== GIVEN RECORDS ==
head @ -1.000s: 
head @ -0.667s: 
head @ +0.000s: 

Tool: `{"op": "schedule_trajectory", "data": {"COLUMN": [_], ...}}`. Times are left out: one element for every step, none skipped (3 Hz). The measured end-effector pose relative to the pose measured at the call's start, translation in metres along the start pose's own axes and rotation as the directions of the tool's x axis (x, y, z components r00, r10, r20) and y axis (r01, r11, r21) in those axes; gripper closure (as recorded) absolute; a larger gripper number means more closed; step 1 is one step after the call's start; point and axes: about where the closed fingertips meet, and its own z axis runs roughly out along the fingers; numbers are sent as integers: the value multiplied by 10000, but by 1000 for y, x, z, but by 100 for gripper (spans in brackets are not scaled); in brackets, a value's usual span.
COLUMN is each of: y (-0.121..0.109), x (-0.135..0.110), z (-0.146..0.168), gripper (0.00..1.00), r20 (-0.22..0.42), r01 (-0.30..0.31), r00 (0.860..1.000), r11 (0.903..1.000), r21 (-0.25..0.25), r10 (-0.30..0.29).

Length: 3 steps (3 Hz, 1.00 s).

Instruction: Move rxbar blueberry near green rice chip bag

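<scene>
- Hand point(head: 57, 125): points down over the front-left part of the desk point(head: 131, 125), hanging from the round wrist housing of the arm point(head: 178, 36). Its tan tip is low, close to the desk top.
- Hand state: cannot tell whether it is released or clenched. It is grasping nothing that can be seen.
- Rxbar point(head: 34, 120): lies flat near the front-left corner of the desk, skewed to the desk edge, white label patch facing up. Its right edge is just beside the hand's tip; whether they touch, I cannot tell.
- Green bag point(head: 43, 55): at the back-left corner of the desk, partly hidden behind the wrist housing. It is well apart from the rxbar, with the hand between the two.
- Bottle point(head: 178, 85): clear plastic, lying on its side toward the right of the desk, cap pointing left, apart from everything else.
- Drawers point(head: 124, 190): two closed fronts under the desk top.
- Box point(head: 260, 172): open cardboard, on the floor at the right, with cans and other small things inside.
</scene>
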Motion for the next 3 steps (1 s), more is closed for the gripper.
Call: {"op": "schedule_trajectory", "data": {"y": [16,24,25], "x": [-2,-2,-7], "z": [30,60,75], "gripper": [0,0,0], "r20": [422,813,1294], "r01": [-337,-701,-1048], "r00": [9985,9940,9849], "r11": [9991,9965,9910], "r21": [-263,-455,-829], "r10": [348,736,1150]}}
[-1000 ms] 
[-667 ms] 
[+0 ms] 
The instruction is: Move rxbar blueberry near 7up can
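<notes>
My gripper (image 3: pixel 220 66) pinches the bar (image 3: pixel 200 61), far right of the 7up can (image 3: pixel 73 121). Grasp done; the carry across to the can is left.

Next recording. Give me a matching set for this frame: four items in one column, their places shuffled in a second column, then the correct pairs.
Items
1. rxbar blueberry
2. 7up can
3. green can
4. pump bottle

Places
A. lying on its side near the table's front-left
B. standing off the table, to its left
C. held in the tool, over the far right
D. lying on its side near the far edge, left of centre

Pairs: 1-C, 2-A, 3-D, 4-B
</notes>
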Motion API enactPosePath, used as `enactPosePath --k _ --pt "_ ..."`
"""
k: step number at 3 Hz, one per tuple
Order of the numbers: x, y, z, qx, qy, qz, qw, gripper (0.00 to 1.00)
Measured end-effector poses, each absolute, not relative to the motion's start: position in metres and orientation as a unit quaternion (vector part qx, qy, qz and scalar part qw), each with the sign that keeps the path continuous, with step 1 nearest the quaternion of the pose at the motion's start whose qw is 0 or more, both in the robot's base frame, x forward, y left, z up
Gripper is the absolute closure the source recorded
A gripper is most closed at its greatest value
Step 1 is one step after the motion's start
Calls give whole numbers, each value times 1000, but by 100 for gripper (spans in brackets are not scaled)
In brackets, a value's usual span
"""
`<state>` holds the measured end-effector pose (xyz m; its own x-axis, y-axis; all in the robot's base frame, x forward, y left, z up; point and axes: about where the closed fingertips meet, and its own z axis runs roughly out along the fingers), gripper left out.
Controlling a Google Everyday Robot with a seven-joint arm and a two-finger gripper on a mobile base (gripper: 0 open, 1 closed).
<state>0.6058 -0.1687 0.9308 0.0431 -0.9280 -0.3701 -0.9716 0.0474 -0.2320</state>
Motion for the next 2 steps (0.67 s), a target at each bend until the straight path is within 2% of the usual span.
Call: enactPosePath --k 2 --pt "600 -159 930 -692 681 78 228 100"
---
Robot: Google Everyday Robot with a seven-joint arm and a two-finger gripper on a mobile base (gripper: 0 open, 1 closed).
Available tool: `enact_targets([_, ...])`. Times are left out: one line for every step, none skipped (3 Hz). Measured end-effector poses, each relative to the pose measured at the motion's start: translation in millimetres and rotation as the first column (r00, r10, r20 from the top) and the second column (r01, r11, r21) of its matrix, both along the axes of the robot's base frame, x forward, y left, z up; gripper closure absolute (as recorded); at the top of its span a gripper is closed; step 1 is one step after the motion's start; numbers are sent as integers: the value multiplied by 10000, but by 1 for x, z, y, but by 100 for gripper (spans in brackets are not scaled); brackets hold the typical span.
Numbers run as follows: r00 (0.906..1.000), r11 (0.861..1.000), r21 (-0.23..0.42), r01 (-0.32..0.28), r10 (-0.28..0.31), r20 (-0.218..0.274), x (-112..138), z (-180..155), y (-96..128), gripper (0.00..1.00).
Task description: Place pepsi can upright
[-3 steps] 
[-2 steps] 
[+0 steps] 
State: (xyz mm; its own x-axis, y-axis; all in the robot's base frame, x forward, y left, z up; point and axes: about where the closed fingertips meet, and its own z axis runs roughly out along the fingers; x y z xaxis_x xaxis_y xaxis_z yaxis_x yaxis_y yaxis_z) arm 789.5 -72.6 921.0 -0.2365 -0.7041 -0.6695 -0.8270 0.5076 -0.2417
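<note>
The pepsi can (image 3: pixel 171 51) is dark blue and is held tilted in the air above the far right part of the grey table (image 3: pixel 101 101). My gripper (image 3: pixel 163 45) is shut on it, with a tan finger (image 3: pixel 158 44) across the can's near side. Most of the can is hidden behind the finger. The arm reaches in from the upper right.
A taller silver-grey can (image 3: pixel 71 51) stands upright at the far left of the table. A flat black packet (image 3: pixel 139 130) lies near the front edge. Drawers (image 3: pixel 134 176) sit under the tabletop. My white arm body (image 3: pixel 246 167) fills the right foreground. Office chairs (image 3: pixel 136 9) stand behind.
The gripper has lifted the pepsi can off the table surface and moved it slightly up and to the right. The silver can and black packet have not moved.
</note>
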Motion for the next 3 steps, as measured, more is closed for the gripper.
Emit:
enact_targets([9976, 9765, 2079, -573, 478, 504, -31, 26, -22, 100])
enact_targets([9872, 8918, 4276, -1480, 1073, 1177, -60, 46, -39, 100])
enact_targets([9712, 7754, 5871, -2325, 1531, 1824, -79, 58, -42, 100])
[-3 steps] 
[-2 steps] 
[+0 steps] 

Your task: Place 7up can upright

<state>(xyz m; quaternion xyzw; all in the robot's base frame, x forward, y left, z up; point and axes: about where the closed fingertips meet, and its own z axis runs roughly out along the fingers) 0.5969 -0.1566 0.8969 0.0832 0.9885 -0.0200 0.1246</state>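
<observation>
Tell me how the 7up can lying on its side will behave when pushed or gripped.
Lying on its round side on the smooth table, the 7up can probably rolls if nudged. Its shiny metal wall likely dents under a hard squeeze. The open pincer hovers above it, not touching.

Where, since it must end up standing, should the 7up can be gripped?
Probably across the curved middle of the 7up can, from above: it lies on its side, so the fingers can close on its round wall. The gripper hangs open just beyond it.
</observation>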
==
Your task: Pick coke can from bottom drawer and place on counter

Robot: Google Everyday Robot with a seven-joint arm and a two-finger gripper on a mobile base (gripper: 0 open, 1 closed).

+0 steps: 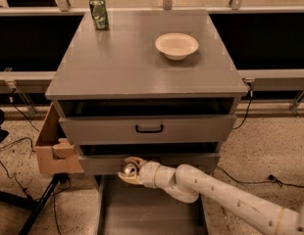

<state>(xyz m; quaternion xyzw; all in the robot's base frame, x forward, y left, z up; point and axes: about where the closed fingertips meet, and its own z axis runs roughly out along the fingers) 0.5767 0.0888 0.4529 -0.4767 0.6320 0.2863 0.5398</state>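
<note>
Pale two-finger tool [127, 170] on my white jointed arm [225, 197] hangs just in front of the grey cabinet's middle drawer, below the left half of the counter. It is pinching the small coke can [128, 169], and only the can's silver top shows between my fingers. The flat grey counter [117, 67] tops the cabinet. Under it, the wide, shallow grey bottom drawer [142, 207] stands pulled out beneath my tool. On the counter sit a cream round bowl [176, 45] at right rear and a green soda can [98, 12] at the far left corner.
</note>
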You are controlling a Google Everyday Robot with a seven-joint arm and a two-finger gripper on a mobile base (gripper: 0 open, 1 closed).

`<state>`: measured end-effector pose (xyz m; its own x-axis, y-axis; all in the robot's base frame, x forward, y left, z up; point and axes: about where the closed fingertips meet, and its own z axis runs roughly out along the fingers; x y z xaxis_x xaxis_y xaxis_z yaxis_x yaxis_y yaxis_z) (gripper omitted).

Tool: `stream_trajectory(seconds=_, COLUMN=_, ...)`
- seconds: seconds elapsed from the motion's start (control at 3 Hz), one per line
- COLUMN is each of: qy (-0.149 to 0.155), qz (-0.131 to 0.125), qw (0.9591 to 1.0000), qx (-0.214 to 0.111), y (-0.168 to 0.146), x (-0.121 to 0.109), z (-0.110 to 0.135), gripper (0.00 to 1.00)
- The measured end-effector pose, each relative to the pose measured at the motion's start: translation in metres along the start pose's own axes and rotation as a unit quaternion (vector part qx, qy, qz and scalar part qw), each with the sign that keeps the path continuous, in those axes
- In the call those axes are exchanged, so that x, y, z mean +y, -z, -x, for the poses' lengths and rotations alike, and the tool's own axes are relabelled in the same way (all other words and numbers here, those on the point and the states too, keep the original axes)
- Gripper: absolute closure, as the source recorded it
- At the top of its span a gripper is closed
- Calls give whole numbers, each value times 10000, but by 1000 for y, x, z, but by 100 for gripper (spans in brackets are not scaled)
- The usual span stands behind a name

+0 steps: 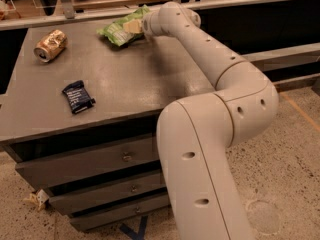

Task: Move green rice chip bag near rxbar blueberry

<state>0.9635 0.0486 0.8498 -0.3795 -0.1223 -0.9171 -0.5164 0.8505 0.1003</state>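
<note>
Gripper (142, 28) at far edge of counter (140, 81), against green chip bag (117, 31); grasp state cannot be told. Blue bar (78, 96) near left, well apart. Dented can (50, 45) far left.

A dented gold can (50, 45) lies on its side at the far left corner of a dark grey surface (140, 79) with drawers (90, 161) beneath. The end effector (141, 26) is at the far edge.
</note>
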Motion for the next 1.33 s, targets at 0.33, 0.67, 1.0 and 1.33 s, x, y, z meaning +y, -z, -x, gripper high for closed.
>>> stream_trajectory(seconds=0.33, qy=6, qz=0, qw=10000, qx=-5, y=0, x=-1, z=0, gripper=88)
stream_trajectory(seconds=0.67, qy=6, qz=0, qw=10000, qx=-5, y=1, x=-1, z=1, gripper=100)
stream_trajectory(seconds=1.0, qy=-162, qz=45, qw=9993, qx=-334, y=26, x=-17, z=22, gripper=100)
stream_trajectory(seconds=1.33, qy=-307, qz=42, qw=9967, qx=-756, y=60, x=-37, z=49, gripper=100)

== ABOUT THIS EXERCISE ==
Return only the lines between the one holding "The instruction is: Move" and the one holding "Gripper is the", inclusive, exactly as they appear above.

== RESPONSE BELOW ==
The instruction is: Move rxbar blueberry near 7up can
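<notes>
My gripper (image 3: pixel 220 66) pinches the bar (image 3: pixel 200 61), far right of the 7up can (image 3: pixel 73 121). Grasp done; the carry across to the can is left.

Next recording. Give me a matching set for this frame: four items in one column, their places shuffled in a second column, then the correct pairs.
Items
1. rxbar blueberry
2. 7up can
3. green can
4. pump bottle

Places
A. lying on its side near the table's front-left
B. standing off the table, to its left
C. held in the tool, over the far right
D. lying on its side near the far edge, left of centre

Pairs: 1-C, 2-A, 3-D, 4-B
</notes>
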Motion API enactPosePath, used as `enactPosePath --k _ --pt "_ ..."`
"""
k: step number at 3 Hz, one per tuple
Order of the numbers: x, y, z, qx, qy, qz, qw, gripper (0.00 to 1.00)
Measured end-effector poses, each absolute, not relative to the motion's start: position in metres and orientation as a unit quaternion (vector part qx, qy, qz and scalar part qw), each with the sign that keeps the path continuous, with step 1 nearest the quaternion of the pose at the motion's start whose qw is 0 or more, both in the robot's base frame, x forward, y left, z up
Gripper is the absolute closure the source recorded

For this exercise, nothing further remains to be done.